» **Work to be completed**: Make an exact transcription of the data below.

***

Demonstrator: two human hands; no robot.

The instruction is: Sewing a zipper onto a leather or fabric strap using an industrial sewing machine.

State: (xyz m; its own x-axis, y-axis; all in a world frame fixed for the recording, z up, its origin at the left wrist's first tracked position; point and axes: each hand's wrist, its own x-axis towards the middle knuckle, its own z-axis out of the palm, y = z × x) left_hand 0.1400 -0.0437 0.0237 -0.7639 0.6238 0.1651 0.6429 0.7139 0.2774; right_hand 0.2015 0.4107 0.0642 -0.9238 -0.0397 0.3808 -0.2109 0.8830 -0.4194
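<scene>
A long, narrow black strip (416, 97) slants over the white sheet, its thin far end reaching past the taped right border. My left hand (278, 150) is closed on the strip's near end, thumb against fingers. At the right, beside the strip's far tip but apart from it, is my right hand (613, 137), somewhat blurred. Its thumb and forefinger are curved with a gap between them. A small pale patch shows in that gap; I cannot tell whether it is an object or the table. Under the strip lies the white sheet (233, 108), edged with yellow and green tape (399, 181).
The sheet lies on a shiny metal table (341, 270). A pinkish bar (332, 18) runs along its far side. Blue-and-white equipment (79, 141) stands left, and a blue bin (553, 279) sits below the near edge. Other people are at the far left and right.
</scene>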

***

» **Output below**:
Demonstrator: two human hands; no robot.

The instruction is: Sewing a zipper onto a leather or fabric strap using an industrial sewing machine.

State: (xyz m; its own x-axis, y-axis; all in a world frame fixed for the recording, z up, its origin at the left wrist's first tracked position; point and axes: each hand's wrist, its own x-axis towards the middle knuckle, its own z-axis out of the palm, y = z × x) left_hand 0.1400 -0.0437 0.0237 -0.7639 0.6238 0.1651 0.6429 0.7139 0.2774; right_hand 0.2015 0.4107 0.0642 -0.9238 -0.0397 0.3808 -0.2109 0.8830 -0.4194
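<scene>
A long, narrow black strip (416, 97) slants over the white sheet, its thin far end reaching past the taped right border. My left hand (278, 150) is closed on the strip's near end, thumb against fingers. At the right, beside the strip's far tip but apart from it, is my right hand (613, 137), somewhat blurred. Its thumb and forefinger are curved with a gap between them. A small pale patch shows in that gap; I cannot tell whether it is an object or the table. Under the strip lies the white sheet (233, 108), edged with yellow and green tape (399, 181).
The sheet lies on a shiny metal table (341, 270). A pinkish bar (332, 18) runs along its far side. Blue-and-white equipment (79, 141) stands left, and a blue bin (553, 279) sits below the near edge. Other people are at the far left and right.
</scene>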

No further output is needed.